The study will be led by principal investigators Aron Geurts, an associate professor of physiology at MCW, and Yi-Guang Chen, an assistant professor of pediatrics at MCW. Geurts received a National Institutes of Health Director's New Innovator Award in 2011 for efforts using zinc-finger nuclease technology to develop improved animal models for disease studies.
Type 1 diabetes accounts for around five percent of all diabetes cases in the US and affects about 1.3 million Americans, and its incidence has been increasing in recent years, MCW said.
"Through large-scale genetics studies in humans, others have recently identified about 50 different chromosome regions in the human genome likely containing genes that contribute to the risk or progression of T1D," the investigators explained in their project proposal. "Unfortunately, we still do not know for the most part which specific genes within these regions are playing a role," they wrote, adding that more research into these genes and regions could lead to better risk assessment and development of new therapeutic targets.

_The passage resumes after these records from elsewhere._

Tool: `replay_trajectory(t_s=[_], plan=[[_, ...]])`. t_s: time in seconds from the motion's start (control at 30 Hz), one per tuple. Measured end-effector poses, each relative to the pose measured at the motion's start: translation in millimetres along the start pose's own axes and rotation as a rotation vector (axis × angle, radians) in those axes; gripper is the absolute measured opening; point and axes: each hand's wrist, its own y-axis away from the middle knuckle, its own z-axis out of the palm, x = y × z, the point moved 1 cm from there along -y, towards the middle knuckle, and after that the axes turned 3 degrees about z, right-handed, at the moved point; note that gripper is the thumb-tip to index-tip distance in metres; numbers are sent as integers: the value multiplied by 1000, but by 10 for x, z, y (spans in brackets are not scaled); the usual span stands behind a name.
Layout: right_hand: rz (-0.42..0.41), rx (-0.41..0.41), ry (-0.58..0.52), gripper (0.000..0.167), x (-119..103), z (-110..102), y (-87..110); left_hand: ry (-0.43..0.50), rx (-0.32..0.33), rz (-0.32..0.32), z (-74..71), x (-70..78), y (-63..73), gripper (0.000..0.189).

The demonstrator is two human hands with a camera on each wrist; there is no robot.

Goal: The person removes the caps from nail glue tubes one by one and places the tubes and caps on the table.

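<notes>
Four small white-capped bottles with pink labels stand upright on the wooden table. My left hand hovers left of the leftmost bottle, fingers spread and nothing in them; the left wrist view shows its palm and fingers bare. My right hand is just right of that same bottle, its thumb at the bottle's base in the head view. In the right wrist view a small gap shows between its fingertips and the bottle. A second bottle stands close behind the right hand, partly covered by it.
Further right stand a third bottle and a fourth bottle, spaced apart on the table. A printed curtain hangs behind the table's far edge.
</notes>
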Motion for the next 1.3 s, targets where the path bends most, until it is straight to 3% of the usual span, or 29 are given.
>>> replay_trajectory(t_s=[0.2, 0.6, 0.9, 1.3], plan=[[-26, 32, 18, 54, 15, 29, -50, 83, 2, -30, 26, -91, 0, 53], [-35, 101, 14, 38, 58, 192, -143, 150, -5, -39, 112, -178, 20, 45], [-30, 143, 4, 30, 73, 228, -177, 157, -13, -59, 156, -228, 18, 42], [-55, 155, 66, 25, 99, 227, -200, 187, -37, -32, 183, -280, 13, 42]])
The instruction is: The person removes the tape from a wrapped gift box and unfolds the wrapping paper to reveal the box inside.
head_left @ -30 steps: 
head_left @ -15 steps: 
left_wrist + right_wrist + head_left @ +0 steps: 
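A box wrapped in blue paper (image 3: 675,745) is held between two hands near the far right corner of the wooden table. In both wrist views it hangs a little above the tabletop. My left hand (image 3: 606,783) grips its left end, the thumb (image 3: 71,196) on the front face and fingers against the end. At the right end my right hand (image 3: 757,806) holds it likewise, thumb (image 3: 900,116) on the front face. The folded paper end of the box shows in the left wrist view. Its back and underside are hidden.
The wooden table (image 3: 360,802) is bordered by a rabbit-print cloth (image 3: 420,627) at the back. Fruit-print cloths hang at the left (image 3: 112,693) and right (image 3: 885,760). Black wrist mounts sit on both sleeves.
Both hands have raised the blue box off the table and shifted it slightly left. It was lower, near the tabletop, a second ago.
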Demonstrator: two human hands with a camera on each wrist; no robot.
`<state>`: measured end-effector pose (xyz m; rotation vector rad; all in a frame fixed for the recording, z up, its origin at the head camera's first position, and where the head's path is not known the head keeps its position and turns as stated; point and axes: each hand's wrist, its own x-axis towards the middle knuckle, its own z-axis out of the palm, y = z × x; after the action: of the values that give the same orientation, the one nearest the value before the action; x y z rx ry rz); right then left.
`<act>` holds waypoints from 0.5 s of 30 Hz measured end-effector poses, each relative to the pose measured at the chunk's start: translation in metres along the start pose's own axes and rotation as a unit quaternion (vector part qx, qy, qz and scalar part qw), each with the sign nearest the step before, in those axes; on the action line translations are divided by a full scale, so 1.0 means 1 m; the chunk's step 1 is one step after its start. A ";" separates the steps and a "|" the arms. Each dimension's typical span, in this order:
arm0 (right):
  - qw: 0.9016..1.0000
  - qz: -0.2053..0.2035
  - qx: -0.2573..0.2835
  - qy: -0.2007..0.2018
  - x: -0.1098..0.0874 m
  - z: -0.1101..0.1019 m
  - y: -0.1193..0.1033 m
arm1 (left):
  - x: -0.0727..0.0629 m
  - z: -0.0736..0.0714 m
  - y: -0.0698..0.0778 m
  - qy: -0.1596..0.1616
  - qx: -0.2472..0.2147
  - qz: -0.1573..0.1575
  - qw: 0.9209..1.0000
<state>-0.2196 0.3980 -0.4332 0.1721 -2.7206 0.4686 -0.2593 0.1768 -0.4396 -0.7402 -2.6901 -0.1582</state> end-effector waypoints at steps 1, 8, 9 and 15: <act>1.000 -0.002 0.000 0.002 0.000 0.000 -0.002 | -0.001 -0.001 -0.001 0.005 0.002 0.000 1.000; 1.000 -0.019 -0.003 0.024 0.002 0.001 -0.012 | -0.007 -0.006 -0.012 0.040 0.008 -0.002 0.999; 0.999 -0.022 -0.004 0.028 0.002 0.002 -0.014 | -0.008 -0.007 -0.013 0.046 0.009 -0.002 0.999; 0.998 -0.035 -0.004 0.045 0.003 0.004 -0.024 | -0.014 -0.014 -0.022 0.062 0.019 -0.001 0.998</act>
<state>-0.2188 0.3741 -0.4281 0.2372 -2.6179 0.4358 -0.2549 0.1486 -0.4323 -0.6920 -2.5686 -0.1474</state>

They said that the ZFN and TALEN technologies have made it much more efficient to genetically modify animal models, such as the Non-Obese Diabetic mouse model, for pursuing such research projects. These techniques enable them to knock in very specific mutations into mouse and rate genomes, where they will investigate a large number of potential human type 1 diabetes genes.
"We expect to uncover a significant number of new genes which are playing a role in this terrible disease and will represent new biomarkers for identifying at-risk individuals and provide new targets for therapies to be developed," the investigators said.